From the Stamford Mercury of September 16, 1808, I take the following:
‘Early on Friday morning last Charles François Maria Boucher, a French officer, a prisoner of war in this country, was conveyed from the County Gaol at Huntingdon to Yaxley Barracks where he was hanged, agreeable to his sentence at the last assizes, for stabbing with a knife, with intent to kill Alexander Halliday, in order to effect his escape from that prison. The whole garrison was under arms and all the prisoners in the different apartments were made witnesses of the impressive scene.’
I shall deal later in detail with the subject of prisoners on parole, so that it suffices here to say that every care was taken to avoid the just reproach of the earlier years of the great wars that officer prisoners of war in England were promiscuously herded on hulks and in prisons with the rank and file, and it was an important part of Prison Agent’s duties to examine each fresh arrival of prisoners with a view to selecting those of character and the required rank qualifying them for the privileges of being allowed on parole in certain towns and villages set apart for the purpose.

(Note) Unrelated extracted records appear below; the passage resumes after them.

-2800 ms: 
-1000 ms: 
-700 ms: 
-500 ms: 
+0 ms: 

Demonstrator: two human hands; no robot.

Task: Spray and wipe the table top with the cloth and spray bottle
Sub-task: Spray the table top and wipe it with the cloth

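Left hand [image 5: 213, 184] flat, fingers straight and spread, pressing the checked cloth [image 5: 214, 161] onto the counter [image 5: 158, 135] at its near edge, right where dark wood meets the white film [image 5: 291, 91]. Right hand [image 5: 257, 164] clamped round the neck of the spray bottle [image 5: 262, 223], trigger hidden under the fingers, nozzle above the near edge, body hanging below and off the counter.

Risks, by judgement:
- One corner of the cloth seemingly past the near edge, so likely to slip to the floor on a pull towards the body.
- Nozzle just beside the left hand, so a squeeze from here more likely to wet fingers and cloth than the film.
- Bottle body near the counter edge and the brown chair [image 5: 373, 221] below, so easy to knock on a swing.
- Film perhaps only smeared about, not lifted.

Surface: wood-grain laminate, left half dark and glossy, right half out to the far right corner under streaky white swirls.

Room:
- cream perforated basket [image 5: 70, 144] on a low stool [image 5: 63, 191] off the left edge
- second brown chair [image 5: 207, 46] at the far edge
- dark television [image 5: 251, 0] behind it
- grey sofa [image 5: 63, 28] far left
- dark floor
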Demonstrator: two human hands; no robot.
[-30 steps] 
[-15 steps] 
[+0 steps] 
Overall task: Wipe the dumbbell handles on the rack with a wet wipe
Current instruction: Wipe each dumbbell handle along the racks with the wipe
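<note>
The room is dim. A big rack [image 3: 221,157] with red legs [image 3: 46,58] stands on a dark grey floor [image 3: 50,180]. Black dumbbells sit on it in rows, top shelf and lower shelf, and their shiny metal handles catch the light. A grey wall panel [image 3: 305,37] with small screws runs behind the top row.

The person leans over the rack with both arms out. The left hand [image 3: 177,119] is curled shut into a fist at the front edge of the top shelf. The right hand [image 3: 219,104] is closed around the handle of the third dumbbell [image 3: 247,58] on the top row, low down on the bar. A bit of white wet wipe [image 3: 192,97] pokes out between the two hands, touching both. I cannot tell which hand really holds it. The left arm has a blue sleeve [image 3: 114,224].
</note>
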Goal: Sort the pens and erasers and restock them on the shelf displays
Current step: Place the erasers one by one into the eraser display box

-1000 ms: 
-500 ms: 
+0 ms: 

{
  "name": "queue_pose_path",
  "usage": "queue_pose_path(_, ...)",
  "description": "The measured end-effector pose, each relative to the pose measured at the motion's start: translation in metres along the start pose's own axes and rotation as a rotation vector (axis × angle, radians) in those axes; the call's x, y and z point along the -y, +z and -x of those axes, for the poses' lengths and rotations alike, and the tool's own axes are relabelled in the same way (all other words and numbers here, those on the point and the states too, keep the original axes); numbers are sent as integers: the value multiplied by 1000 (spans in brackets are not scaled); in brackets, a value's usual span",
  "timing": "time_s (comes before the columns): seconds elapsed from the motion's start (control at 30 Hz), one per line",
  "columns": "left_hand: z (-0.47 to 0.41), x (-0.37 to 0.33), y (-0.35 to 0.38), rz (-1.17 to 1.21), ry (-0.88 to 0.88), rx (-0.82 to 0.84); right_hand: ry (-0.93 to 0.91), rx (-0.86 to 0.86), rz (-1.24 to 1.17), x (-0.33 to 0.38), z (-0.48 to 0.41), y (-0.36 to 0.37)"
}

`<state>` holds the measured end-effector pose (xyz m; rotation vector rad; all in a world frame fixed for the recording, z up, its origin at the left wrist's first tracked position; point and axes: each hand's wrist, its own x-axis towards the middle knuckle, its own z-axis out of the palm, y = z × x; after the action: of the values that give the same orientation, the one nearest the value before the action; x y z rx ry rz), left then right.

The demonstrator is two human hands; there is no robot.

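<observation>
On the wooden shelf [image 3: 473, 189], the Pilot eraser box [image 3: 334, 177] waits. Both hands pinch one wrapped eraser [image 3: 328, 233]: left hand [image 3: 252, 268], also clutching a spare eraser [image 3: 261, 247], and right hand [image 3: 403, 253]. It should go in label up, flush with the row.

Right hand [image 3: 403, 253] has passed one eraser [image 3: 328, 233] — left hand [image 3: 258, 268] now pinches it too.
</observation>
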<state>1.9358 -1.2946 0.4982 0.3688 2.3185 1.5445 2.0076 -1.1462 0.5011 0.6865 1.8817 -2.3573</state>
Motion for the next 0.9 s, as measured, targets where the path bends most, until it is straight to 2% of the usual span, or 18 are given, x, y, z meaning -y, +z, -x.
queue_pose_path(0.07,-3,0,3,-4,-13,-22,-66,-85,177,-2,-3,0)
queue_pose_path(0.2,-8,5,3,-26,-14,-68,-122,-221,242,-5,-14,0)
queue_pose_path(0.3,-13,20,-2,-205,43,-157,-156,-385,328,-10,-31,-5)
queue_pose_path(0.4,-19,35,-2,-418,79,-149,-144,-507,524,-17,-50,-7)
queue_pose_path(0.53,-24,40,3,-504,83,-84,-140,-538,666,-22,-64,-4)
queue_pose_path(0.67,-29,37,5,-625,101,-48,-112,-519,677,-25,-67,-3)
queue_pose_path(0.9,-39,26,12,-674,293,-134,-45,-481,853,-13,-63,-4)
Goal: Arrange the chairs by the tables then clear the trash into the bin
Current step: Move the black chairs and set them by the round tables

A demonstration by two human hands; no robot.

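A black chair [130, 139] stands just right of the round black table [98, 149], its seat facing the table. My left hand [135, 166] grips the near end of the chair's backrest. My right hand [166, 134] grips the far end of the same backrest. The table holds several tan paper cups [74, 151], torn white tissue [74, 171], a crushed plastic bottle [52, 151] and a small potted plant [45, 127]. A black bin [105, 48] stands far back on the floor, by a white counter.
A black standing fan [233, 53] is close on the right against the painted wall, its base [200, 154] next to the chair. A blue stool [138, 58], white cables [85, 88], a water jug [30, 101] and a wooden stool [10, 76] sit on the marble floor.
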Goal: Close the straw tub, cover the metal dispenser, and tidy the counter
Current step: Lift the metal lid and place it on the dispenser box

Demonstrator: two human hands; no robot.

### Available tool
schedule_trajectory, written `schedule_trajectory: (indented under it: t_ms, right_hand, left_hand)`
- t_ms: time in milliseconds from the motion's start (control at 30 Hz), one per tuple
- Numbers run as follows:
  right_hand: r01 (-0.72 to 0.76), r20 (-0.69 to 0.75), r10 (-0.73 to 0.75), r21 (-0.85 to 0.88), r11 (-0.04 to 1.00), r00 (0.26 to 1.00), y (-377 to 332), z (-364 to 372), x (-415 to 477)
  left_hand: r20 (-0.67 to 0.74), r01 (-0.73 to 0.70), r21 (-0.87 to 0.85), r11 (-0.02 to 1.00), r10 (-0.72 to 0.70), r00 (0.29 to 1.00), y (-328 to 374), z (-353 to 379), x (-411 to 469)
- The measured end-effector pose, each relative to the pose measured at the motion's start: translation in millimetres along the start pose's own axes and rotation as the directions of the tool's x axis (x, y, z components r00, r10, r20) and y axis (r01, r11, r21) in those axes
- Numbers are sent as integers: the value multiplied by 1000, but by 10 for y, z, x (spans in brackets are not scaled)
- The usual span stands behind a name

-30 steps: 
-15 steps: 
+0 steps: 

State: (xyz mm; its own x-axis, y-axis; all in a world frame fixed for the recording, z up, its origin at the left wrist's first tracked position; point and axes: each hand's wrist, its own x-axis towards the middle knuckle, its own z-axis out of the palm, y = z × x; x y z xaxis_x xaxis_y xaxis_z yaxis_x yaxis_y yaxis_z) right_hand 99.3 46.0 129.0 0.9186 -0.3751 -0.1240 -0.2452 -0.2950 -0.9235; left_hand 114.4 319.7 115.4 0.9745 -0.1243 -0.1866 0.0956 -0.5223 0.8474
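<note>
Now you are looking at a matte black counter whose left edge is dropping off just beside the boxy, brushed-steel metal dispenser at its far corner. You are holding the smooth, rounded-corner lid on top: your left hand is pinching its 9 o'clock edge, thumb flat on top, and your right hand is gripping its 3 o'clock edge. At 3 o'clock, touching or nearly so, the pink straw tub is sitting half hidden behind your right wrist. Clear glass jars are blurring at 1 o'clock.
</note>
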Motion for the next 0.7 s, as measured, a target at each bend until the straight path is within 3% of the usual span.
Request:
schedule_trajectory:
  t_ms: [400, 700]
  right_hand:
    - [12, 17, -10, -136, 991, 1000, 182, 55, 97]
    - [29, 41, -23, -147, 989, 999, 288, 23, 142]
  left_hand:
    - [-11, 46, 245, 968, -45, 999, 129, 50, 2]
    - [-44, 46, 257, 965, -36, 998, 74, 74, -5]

In 1796 about 100 Norman Cross prisoners were out on parole in Peterborough and the neighbourhood. The Wheatsheaf at Stibbington was a favourite house of call with the parole prisoners, says the Rev. A. Brown in the before-quoted book, and this, when afterwards a farmhouse, belonged to an old man, born before the close of the war, who told Dr. Walker that as a child he had often seen the prisoners regale themselves here with the excellent cooking of his grandmother, the milestone which was their limit from Wansford, where they lodged, being just outside the house.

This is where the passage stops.